En un court laps de temps de deux heures, une représentation a été mise en place par l’assemblée. La pièce maîtresse était une reprise à trois voix éblouissante de « Christine », une chanson de Christine et The Queens. Les 470 choristes, réunis pour la première fois ce soir de fin mai, sont sortis émerveillés de la Ground Control, une ancienne zone industrielle transformée en un vaste espace multifonctionnel situé dans le 12ème arrondissement de Paris. Ils étaient ébahis et galvanisés par leur propre performance, unis et revigorés par une nouvelle fierté.

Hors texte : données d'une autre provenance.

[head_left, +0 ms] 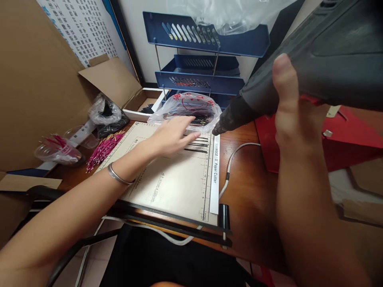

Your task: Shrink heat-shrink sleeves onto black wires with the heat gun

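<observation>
My left hand (170,137) lies over the far right part of a paper cutter board (176,183), fingers stretched forward and the thumb apart. Several thin black strands (197,150), like short wires, lie side by side there, their right ends showing and the rest hidden under the hand. My right hand (289,107) is wrapped round a black heat gun (317,59), its thumb up along the side. The tapered nozzle (229,119) points left and down, its tip close to the strands' right ends at the board's edge.
Beyond the board sits a clear plastic bag (185,105) with dark strands. Pink wires (104,149) lie left, beside a plastic cup (60,149). Blue tray shelves (203,81) stand behind. A white cable (230,163) and red bag (323,139) are right; the cutter handle (224,215) is nearer.
</observation>
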Action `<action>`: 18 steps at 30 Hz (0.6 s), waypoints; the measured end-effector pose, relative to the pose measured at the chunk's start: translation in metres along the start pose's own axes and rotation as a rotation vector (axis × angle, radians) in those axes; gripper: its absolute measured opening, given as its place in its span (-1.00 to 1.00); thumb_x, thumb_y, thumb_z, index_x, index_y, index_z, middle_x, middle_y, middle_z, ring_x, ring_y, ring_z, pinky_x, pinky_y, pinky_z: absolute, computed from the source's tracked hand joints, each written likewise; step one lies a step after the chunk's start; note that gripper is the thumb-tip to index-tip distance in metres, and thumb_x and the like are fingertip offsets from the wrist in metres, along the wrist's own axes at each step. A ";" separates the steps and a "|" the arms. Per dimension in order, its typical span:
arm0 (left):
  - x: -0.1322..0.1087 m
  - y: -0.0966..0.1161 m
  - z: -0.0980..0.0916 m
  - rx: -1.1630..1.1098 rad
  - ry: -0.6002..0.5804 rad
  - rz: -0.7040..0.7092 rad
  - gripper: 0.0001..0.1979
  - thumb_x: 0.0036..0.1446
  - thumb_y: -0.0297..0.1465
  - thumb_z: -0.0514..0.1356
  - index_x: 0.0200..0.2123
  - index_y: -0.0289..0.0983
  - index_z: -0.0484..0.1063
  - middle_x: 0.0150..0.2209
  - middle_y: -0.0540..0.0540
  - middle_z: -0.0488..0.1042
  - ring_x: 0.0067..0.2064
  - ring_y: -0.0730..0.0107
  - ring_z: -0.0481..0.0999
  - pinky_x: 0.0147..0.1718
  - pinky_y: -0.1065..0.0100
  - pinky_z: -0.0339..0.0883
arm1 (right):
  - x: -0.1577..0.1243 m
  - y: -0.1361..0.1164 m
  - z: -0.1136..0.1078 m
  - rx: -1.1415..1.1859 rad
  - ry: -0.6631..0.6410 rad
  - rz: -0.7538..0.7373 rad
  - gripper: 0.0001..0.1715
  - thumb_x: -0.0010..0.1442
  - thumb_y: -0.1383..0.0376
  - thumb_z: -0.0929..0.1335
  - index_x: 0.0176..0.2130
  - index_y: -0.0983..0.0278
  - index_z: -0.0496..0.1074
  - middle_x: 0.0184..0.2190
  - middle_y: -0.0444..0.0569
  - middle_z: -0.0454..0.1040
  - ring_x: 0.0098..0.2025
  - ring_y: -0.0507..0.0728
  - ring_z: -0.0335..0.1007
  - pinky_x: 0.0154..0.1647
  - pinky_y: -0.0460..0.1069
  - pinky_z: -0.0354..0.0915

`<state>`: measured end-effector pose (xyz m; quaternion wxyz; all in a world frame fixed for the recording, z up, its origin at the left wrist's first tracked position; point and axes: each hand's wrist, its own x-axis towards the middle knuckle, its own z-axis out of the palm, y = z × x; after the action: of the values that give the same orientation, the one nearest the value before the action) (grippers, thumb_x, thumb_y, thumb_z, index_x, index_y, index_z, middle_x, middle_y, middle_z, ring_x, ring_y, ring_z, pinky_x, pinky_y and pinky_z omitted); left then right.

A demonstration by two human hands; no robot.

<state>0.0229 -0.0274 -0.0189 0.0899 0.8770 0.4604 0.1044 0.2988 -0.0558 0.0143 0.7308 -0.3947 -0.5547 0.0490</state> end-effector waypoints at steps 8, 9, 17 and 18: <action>-0.036 0.015 0.027 0.096 -0.339 0.058 0.10 0.45 0.31 -0.23 0.68 -0.43 -0.20 0.69 -0.32 -0.25 0.72 -0.03 -0.27 0.65 -0.05 -0.45 | 0.004 -0.006 -0.003 0.175 -0.049 -0.041 -0.32 0.18 -0.13 0.61 0.11 0.21 0.62 0.22 -0.13 0.61 0.40 0.20 0.49 0.72 0.10 0.07; -0.038 0.016 0.027 0.094 -0.344 0.055 0.11 0.44 0.31 -0.23 0.68 -0.43 -0.22 0.69 -0.33 -0.25 0.72 -0.02 -0.26 0.65 -0.05 -0.45 | 0.004 -0.009 -0.002 0.209 -0.036 -0.042 -0.36 0.20 -0.07 0.61 0.10 0.23 0.61 0.19 -0.12 0.63 0.38 0.18 0.51 0.71 0.04 0.09; -0.043 -0.004 0.021 0.057 -0.192 0.023 0.06 0.47 0.30 -0.16 0.69 -0.34 -0.19 0.69 -0.27 -0.17 0.71 -0.02 -0.17 0.66 -0.10 -0.38 | -0.001 -0.019 0.006 0.122 -0.034 -0.020 -0.32 0.24 -0.04 0.59 0.17 0.30 0.58 0.25 -0.06 0.62 0.37 0.17 0.54 0.69 0.11 0.16; -0.047 -0.007 0.016 0.058 -0.142 0.007 0.00 0.50 0.26 -0.18 0.69 -0.31 -0.14 0.69 -0.26 -0.11 0.71 -0.02 -0.11 0.65 -0.12 -0.32 | -0.001 -0.018 0.007 0.120 -0.037 -0.036 -0.34 0.23 -0.08 0.58 0.14 0.26 0.60 0.23 -0.08 0.63 0.36 0.17 0.54 0.69 0.11 0.16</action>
<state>-0.0043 -0.0634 -0.0409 0.0963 0.8861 0.4525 0.0289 0.2861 -0.0655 0.0253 0.7438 -0.3389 -0.5711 0.0763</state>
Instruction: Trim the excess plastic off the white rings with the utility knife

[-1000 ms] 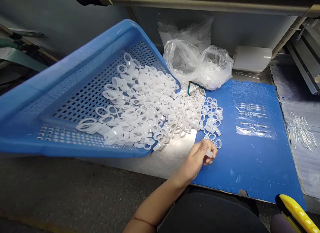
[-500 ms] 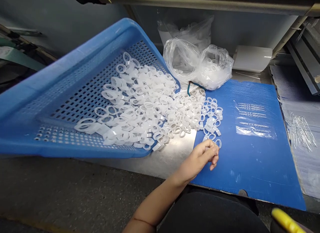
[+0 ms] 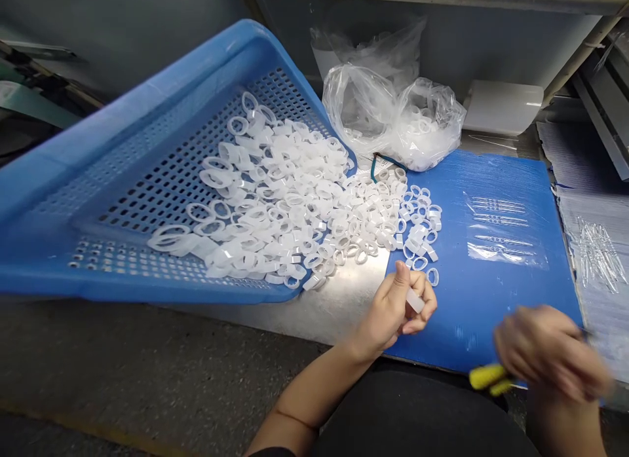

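Observation:
My left hand (image 3: 400, 306) hovers over the near edge of the blue mat (image 3: 496, 293), its fingers pinched on one small white plastic ring (image 3: 415, 300). Just beyond it lies a big heap of the same white rings (image 3: 314, 208), spilling from a tilted blue perforated tray (image 3: 122, 182) onto the metal bench and the mat. My right hand (image 3: 550, 352) comes in at the lower right, blurred by motion, closed round a yellow-handled tool (image 3: 486, 377).
A clear plastic bag holding more rings (image 3: 398, 120) sits behind the heap. A flat clear packet (image 3: 504, 231) lies on the mat. Thin clear parts (image 3: 599, 254) rest on a corrugated sheet at the right. A white roll (image 3: 501, 107) lies at the back.
My left hand has picked a ring off the mat and lifted it slightly. My right hand has swung in from the lower right corner with the yellow tool.

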`<state>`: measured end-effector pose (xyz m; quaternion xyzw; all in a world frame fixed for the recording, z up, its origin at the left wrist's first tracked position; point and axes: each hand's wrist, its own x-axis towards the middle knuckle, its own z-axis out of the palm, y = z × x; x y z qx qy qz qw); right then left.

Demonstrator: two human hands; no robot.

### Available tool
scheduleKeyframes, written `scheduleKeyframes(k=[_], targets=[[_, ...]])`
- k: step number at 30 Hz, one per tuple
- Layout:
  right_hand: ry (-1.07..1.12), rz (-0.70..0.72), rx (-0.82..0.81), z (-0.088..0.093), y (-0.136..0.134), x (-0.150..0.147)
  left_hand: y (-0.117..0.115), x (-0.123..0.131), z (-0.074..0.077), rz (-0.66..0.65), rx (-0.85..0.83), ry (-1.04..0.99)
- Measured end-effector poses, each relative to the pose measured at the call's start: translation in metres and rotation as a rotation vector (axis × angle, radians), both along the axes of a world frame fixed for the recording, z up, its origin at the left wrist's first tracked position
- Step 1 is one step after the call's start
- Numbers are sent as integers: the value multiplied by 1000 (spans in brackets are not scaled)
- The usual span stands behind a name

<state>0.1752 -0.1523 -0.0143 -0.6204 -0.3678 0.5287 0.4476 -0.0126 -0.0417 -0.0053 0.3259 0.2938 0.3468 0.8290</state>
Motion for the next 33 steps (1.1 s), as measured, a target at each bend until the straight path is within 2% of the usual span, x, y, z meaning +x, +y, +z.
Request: scheduleKeyframes(k=[2,3,5,7,11,17,22,33], targets=[[7,68,-1,6,35,-19,-2,2,3,-3,16,35],[-62,126,40,10,49,-29,-3,3,4,-4,26,58],[-140,268,149,19,67,-47,-5,3,4,-8,52,115],[-228,301,209,24,75,-58,-6,2,4,3,81,178],[-371,293,270,21,78,-65,-7,1,1,32,144,294],[-302,294,308,10,79,-64,-5,1,-1,10,229,407],[-403,287,370,7,80,-68,-2,2,-3,62,301,445],[-438,289,385,4,74,-68,-2,2,-3,45,206,398]])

C’est l’étrange effet euphorisant des soirées « La La La ». Le principe est simple, avec un impact fortifiant maximal sur le moral de chaque participant: toute personne désireuse de chanter à d’autres endroits qu’une salle de bains, disposant de 25 euros (déductible des impôts pour l’entrée) peut se joindre à cette grande chorale éphémère. Les recettes sont versées à un organisme de bienfaisance – ce jour-là, c’était la Fondation ARC pour la recherche sur le cancer. Le choix du chant n’est révélé qu’à l’arrivée, lorsque les paroles sont distribuées à tous. La maestro du chœur, Valentine Derreumaux, soutenue par quatre musiciens sur scène, guide avec soin chaque étape de l’échauffement vocal, de l’apprentissage puis des performances finales polyphoniques qui sont filmées et mises sur YouTube à des fins de souvenir.

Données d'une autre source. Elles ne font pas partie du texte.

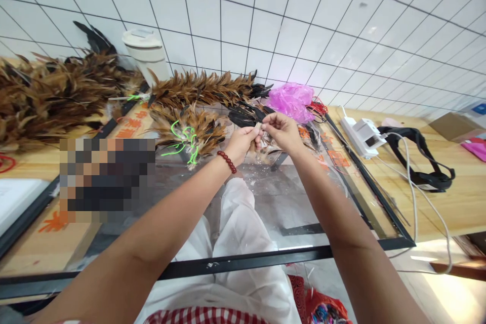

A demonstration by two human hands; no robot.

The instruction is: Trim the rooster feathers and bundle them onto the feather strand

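Observation:
Over the middle of the glass-topped table, my left hand (245, 143), with a red bead bracelet (227, 162) at its wrist, is closed in a pinch on what look like small feathers at the fingertips. My right hand (281, 130) meets it from the right, thumb and finger pressed together at the same spot; what they grip is too small to make out. Just beyond the fingers lie long black feathers (243, 115). Left of my hands is a bunch of brown feathers (207, 129) with bright green string (192, 142) on it.
A long brown feather strip (201, 87) runs along the back, near a white lidded bin (146, 50) and a pink plastic bag (291, 100). More feathers (49, 96) heap at left. A power strip (362, 136), cables and a black strap (425, 162) lie right. Black edging (250, 261) borders the glass.

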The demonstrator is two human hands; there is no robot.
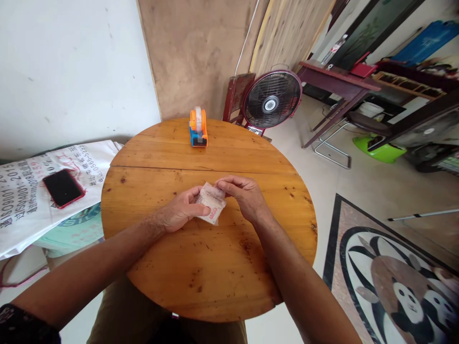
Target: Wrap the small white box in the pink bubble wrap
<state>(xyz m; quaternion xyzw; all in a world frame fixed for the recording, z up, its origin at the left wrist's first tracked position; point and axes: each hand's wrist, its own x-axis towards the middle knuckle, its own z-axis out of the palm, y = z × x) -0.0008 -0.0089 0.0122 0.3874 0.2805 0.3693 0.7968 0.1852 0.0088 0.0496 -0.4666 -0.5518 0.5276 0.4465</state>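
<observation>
Above the middle of the round wooden table (201, 267), my two hands hold a small whitish box in clear bubble wrap (212, 208), with red marks on its face. My left hand (182, 210) grips it from the left, thumb across its front. On the other side my right hand (244, 193) pinches the wrap at the upper right corner between thumb and fingers. An orange and blue tape dispenser (198, 128) with a roll of clear tape stands at the table's far edge.
To the left, a black phone with a red edge (63, 188) lies on a printed white sack (96, 165). Behind the table stand a round fan (272, 100) and a wooden chair (238, 95). A dark red desk (333, 76) and a stool (366, 123) are farther right.
</observation>
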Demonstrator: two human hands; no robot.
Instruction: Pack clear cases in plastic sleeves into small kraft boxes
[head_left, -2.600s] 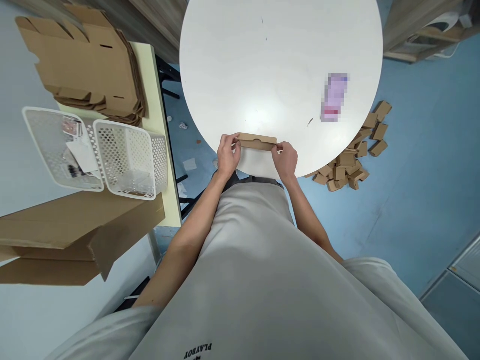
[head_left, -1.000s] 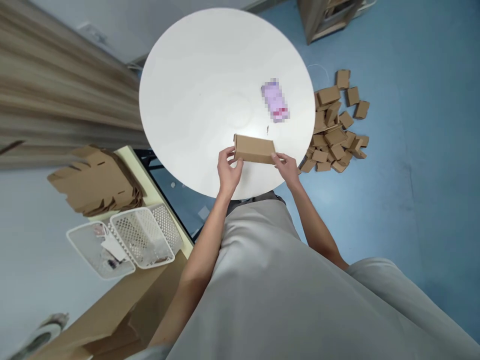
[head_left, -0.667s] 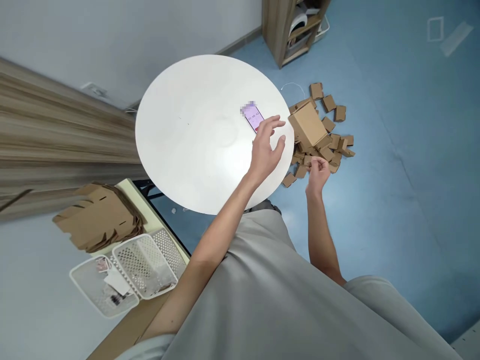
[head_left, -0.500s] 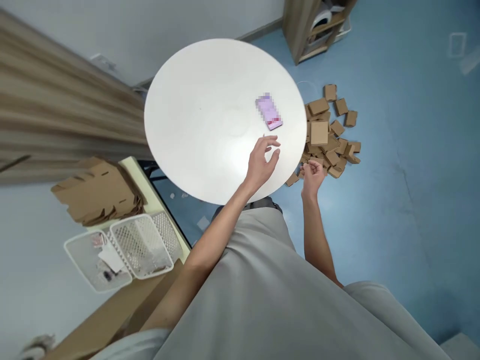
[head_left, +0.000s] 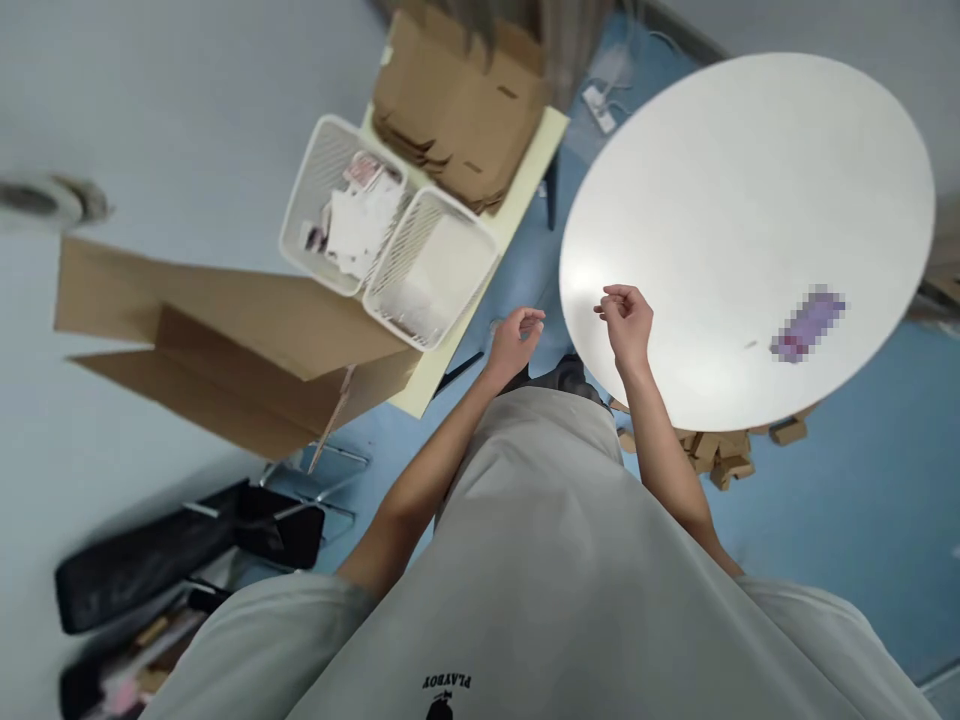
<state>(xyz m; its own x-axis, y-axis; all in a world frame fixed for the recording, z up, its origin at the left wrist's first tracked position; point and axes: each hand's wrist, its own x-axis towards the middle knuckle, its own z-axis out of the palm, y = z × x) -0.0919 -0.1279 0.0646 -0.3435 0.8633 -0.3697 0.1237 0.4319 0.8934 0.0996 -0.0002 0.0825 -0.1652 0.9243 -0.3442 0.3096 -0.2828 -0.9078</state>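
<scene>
My left hand hangs in the air between the side table and the round white table, its fingers loosely bent and holding nothing I can see. Over the near left edge of the round table is my right hand, fingers curved with gaps between them and nothing visible in them. A purple, blurred-out rectangular item lies on the tabletop, well to the right of both hands. Close to it is a tiny grey sliver that I cannot make out.
On the pale yellow side table stand a white basket with cards and papers, another white basket, and flattened cardboard boxes. A large open carton is at left. Small brown boxes lie on the floor.
The view has swung left, so the round table now sits at right and the baskets and carton are nearer the middle. My left hand has left the tabletop; my right is over its edge.
</scene>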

Bien que cela puisse sembler superficiel de prime abord, l’expérience musicale a laissé un sentiment merveilleux aux participants. Les visages réjouis laissent entendre que le moment vécu a été impressionnant, comme le témoigne Isabelle. « C’était spectaculaire et unitif, un vrai temps de connexion pour une bonne cause !» argumente-t-elle, tandis que son collier de fleurs danse à chaque mots prononcé. À 59 ans, la pharmacienne est heureuse d’avoir entraîné sa sœur et sa fille étudiante dans cette aventure. « Je chante faux quand je suis seule, mais en groupe, on a l’impression de produire un beau son !» À ses côtés, Sophie, 47 ans, qui porte un haut de forme pailleté, affirme qu’on lui a dit un jour qu’elle avait une voix de casserole. « Je m’en fiche ! », réplique-t-elle. Bien qu’elle ait fréquenté les chorales à l’école, elle n’a jamais chanté dans une chorale composée uniquement d’adultes – « C’est plus formel, il faut connaître le solfège, ce que je ne sais pas ». C’est pour cela qu’elle se réjouit de l’expérience La La La, tout comme Valérie qui l’a accompagnée. « C’était super, bien mieux que les dîners de famille où l’on sort la guitare », s’enthousiasme cette quadragénaire vêtue d’un t-shirt kaki et de bottines. « C’est incroyable ce que notre chef de chœur arrive à obtenir de nous, vu notre nombre ! »
Sopranos, basses ou quelque part entre les deux.
Valentine Derreumaux, une mère de quatre enfants de Lille dans la quarantaine, a initialement fait carrière en tant qu’auteure-compositrice-interprète. Elle a ensuite géré trois chorales hebdomadaires, et par la suite organisé des soirées de chorale décontractées. La première de ces soirées, lancée en 2018 à Lille, a attiré 90 curieux dans le chai d’un vigneron. Maintenant, explique-t-elle, elle doit plafonner le nombre de participants à 600 afin de maintenir une atmosphère intime. Du coup, elle organise l’événement pendant deux nuits consécutives, avec 1200 places qui se vendent en 15 minutes. Valentine Derreumaux a également organisé l’événement pour la première fois à Paris au Ground Control, où 430 personnes se sont déplacées le 25 avril. Le prochain événement a été annoncé pour le 25 juin, suivie d’autres dates à Toulouse, Bordeaux, Lyon et ailleurs.